Function to check if the given action is within the workspace

Parameters:

action – The action to be applied to the robot.

Returns:

A boolean value indicating whether the action is within the workspace

check_if_z_within_limits(action)[source]

Function to check if the given ee_pos is within the limits

Universal Robots UR5e — Real hardware

Robot envs

class rl_environments.ur5e.real.robot_envs.ur5e_robot_real.UR5eRobotEnv(ros_port=None, seed=None, close_env_prompt=False, action_cycle_time=0.0, use_kinect=False, use_zed2=False)[source]

Bases: RealBaseEnv

Superclass for all real UR5e Robot environments.

Initializes a new Robot Environment

Describe the robot and the sensors used in the env.

Sensor Topic List:

MoveIt: To get the pose and rpy of the robot. /joint_states: JointState received for the joints of the robot /head_mount_kinect2/depth/image_raw: Depth image from the kinect sensor /head_mount_kinect2/rgb/image_raw: RGB image from the kinect sensor

Actuators Topic List:

MoveIt!: Send the joint positions to the robot. /ur5e/arm_controller/command: Send the joint positions to the robot. /ur5e/gripper_controller/command: Send the joint positions to the robot

Parameters:
fk_pykdl(action)[source]

Function to calculate the forward kinematics of the robot arm. We are using pykdl_utils.

Parameters:

action – joint positions of the robot arm (in radians)

Returns:

end-effector position as a numpy array

Return type:

ee_position

calculate_fk(joint_positions, euler=True)[source]

Calculate the forward kinematics of the robot arm using the ros_kinematics package.

Parameters:
  • joint_positions – joint positions of the robot arm (in radians)

  • euler – True if the orientation is to be returned as euler angles (default: True)

Returns:

True if the FK calculation is successful ee_position: end-effector position as a numpy array ee_rpy: end-effector orientation as a list of rpy or quaternion values

Return type:

done

calculate_ik(target_pos, ee_ori=array([0., 0., 0., 1.]))[source]

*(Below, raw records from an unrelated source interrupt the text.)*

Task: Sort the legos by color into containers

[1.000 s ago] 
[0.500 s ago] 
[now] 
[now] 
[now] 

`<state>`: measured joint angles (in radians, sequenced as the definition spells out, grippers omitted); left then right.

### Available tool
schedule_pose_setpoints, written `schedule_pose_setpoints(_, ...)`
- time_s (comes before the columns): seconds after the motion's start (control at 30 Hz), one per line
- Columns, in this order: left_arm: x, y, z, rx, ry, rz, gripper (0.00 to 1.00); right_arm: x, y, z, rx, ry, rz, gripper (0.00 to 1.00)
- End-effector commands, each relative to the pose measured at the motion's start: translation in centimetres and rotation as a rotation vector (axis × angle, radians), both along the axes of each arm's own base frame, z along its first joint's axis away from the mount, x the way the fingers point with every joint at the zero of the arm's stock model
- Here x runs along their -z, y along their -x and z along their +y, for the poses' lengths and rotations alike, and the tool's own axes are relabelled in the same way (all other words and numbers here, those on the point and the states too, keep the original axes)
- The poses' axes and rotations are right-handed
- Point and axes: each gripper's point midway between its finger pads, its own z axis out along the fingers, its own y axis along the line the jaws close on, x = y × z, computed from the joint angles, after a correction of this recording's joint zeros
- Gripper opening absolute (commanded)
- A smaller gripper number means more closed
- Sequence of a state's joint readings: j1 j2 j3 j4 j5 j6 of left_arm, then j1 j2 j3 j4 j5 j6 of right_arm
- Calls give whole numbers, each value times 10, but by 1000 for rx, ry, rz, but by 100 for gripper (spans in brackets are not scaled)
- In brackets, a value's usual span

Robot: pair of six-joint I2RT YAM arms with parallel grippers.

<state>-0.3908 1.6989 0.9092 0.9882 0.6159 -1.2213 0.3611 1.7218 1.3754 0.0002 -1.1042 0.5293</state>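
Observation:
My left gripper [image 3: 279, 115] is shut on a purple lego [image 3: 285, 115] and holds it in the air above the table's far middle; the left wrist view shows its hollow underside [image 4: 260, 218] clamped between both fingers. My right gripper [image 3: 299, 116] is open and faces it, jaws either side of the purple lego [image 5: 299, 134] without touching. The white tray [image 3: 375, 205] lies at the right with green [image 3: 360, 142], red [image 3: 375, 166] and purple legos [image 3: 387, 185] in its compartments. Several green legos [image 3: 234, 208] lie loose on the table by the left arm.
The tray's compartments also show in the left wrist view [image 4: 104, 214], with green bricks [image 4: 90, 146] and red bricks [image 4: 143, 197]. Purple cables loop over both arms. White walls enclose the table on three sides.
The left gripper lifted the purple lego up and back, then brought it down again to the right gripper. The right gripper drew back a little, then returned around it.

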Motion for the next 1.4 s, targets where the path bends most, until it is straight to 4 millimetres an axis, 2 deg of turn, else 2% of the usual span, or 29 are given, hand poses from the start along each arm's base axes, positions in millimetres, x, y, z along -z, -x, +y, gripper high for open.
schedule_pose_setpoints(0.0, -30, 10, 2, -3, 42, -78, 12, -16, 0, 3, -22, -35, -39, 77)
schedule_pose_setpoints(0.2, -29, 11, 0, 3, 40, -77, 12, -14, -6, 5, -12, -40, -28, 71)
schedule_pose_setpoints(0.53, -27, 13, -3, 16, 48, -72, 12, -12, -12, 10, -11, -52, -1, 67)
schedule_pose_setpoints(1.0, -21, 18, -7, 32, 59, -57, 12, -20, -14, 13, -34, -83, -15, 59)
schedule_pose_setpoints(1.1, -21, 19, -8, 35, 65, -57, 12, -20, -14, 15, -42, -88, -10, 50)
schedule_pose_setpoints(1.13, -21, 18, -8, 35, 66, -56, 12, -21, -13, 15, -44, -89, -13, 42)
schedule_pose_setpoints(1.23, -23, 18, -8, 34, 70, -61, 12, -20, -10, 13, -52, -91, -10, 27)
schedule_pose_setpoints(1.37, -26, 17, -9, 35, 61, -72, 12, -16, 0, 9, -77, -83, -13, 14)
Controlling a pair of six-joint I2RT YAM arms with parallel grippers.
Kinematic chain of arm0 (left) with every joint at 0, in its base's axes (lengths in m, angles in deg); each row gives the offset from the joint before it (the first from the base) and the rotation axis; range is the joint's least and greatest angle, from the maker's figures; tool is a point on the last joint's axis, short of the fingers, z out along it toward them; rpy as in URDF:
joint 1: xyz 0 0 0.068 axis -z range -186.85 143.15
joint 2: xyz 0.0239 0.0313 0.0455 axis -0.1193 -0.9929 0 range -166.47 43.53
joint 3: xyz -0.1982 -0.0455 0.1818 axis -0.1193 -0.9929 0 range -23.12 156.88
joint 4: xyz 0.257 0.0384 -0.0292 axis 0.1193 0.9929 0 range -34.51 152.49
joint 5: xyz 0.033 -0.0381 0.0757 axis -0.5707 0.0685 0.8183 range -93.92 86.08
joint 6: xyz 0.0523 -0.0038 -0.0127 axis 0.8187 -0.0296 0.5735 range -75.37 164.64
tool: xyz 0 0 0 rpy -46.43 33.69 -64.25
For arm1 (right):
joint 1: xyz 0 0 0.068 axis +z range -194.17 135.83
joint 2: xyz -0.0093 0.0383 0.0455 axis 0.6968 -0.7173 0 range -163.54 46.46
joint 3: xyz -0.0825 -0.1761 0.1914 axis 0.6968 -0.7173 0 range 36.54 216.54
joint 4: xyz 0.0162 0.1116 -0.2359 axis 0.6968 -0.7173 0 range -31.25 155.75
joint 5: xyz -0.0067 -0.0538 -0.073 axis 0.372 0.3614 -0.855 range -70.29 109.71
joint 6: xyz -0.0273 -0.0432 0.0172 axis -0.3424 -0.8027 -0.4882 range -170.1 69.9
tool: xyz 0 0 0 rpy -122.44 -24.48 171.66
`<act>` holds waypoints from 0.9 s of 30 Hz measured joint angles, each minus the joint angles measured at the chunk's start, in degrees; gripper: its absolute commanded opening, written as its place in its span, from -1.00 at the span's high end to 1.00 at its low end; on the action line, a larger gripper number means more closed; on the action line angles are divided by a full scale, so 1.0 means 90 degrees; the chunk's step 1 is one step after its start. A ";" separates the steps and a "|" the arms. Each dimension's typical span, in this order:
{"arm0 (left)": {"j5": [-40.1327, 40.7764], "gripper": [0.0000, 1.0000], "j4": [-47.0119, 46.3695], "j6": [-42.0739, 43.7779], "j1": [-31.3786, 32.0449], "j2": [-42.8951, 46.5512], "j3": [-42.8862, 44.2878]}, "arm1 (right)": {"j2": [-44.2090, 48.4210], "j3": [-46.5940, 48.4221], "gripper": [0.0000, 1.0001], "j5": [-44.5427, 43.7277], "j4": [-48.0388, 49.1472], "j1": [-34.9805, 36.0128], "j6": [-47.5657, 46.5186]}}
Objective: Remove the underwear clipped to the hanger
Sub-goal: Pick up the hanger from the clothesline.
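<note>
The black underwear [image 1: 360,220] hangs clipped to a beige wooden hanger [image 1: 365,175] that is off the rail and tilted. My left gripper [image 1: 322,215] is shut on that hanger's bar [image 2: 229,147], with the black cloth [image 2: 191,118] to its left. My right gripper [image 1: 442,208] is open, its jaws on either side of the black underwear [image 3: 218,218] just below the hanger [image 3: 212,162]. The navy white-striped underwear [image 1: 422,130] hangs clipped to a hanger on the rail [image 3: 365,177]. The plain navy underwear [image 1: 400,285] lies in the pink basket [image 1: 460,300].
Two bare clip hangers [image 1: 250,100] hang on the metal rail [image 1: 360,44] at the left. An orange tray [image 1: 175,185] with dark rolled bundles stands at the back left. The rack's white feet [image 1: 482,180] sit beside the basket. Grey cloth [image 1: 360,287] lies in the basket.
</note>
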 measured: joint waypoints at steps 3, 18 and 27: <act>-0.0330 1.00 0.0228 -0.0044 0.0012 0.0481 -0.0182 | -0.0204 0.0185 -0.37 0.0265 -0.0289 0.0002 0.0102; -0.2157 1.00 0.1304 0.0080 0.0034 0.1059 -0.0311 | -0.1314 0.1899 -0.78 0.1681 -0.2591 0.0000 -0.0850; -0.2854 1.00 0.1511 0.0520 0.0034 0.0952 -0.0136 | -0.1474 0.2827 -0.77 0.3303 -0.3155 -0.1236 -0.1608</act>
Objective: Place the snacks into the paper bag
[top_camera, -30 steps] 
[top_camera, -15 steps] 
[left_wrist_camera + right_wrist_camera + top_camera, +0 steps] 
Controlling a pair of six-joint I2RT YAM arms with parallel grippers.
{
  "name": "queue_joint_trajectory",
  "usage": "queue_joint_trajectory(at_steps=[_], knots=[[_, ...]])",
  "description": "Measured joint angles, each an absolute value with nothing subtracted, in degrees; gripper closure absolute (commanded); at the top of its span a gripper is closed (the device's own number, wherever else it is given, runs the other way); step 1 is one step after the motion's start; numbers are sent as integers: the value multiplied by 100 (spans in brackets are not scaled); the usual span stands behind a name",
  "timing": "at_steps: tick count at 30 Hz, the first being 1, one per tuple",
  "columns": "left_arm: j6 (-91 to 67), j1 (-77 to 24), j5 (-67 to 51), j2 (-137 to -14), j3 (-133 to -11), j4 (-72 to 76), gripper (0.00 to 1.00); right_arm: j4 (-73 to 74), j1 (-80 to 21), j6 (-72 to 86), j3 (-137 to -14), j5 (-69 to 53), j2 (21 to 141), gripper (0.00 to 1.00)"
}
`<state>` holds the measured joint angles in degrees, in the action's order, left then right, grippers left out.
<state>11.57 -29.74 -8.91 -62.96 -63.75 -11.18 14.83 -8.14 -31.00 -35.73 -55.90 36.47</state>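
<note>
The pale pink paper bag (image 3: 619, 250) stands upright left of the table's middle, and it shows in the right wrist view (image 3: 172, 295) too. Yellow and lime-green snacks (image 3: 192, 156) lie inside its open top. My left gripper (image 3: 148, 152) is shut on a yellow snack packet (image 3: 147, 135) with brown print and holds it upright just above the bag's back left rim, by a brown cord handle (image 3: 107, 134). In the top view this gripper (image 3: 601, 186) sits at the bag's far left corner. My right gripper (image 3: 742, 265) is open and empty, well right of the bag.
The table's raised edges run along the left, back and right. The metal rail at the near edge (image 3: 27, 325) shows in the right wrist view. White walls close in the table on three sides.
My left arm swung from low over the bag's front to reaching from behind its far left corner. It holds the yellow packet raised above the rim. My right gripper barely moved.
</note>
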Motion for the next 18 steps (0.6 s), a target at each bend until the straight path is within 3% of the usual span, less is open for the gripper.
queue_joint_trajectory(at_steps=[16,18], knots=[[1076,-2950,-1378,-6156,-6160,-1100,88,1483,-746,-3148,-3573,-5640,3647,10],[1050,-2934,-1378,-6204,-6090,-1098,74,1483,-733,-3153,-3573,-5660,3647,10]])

Calculate the inverse kinematics of the robot arm using the ros_kinematics package.

Parameters:
  • target_pos – target end-effector position as a numpy array

  • ee_ori – end-effector orientation as a list of quaternion values (default: [0.0, 0.0, 0.0, 1.0])

Returns:

True if the IK calculation is successful joint_positions: joint positions of the robot arm (in radians)

Return type:

done

joint_state_callback(joint_state)[source]

Function to get the joint state of the robot.

Also stamps _latest_joint_state_time so the env_loop can gate ticks on driver freshness (real-side only).

move_arm_joints(q_positions, time_from_start=0.5)[source]

Set a joint position target only for the arm joints using low-level ros controllers.

Parameters:
  • q_positions (ndarray) – joint positions of the robot arm

  • time_from_start (float) – time from start of the trajectory (set the speed to complete the trajectory)

Returns:

True if the action is successful

Return type:

bool

move_gripper_joints(q_positions, time_from_start=0.5)[source]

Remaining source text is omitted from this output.